Традиции массовой культуры продолжает VR-музей, над которым работает из берлинской самоизоляции художник Дмитрий Врубель, теперь призывающий коллег окончательно предпочесть виртуальную реальность: в залах его музея любые произведения получают одинаковый дизайнерский масштаб большой настенной картины. Этот музей для тех, кто так привык к картинкам на экране, что не видит разницы и готов повесить дома вместо живописи плакат. Вообще, во время карантина процветает самое что ни на есть пользовательское отношение к искусству. Количество музейного онлайн-контента таково, что его невозможно потреблять, но, судя по статистике посещаемости, кто-то смотрит. Среди российских музеев несомненно лучший – ГМИИ с интернет-версией #НаединесПушкинским. Эпидемия подвергает испытанию привычку зрителя к посещению музейных залов, но прежде всего – приверженность подлинникам. В 2020 году приходится снова отвечать на хрестоматийные вопросы Беньямина, оттенок диалектики копии и оригинала есть и в массовых повторениях известных картин.
Ещё одно развлечение придумано галереей Тейт – зрительские версии мгновенных скульптур Эрвина Вурма. Это флешмоб в Инстаграме, где по тегу #oneminutesculpture можно найти не только работы художника, но и вариации от скучающих на карантине поклонников. Здесь сразу заметны те, кто лучше знают работы художника, и становится видно, чем занимаются люди в изоляции, – похоже, искусство Вурма идёт где-то рядом с йогой. В эти же дни над главным алтарём собора Святого Стефана в Вене висит огромный лиловый лонгслив площадью около 80 кв. метров и весом 300 килограммов. Эта новая работа Вурма – современный вид пурпурной завесы, в католической и протестантской традиции скрывающей на время поста Распятие от глаз людей. Выставка, если можно так её назвать, продлится до Чистого (или «зелёного») четверга – 9 апреля.

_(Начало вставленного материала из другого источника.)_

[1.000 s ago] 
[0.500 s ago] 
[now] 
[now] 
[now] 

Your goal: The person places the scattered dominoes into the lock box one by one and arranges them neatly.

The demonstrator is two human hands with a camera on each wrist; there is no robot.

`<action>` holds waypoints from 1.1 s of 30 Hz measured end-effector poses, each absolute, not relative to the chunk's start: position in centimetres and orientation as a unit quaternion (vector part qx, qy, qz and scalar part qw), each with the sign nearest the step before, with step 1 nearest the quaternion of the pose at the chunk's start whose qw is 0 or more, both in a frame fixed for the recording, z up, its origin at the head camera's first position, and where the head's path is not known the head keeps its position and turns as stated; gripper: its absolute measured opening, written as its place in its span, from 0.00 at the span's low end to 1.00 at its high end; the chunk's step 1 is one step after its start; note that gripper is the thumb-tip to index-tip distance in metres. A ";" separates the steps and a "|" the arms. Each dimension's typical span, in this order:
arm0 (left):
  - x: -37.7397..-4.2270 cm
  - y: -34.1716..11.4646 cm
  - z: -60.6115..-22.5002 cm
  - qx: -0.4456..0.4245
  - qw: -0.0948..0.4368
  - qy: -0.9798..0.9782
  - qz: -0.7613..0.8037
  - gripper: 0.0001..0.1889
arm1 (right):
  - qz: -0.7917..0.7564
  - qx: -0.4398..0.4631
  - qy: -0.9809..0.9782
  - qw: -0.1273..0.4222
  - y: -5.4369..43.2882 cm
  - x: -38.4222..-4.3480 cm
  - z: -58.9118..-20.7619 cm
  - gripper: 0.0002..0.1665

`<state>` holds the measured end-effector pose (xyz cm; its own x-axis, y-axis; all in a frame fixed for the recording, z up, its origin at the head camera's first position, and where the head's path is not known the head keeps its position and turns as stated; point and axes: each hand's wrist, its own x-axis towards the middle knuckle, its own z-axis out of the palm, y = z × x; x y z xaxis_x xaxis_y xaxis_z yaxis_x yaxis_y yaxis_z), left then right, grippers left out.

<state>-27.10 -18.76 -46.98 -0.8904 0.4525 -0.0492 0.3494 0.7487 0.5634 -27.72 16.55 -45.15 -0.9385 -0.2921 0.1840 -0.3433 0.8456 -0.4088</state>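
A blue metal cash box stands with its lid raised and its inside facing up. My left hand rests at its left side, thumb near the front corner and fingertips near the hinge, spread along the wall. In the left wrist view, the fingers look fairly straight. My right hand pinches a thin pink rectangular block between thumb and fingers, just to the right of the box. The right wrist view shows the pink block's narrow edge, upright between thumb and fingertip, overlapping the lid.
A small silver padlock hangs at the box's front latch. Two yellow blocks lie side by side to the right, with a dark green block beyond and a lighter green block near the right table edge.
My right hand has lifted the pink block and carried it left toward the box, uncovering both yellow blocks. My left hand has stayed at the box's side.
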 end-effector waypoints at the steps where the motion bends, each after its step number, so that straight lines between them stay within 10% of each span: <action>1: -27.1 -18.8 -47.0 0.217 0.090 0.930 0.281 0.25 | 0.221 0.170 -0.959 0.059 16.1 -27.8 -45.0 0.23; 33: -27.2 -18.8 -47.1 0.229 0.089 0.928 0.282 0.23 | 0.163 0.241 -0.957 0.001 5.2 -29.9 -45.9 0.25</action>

Уже понятно, каким будет «слово года», которое обычно выбирается в декабре ведущими журналами, и кто станет героями года. Сейчас критики, кураторы, художники в нескольких словах, абзацах или страницах объясняют, как им видится изменившийся мир, – и это требование «докарантинной» внятности реакций, предъявляемое «публичным интеллектуалам» масс-медиа, тоже есть примета безвозвратно уходящего прошлого. Среди торговцев искусством многие прогнозируют победу новых технологий над традиционными формами бытования произведений – по мнению Марата Гельмана, подлинник должен лишиться прежнего непререкаемого статуса. Думается, не стоит доверять арт-бизнесменам, которые выдают желаемое за действительное, как и тем авторам, кто уже готов произвести работы на актуальную тему. Главное и единственное, в чём новая болезнь отказывает человеку – это непосредственное общение. Будем надеяться, что из изоляции выйдут люди, ещё сильнее ценящие живой контакт с реальностью и с искусством.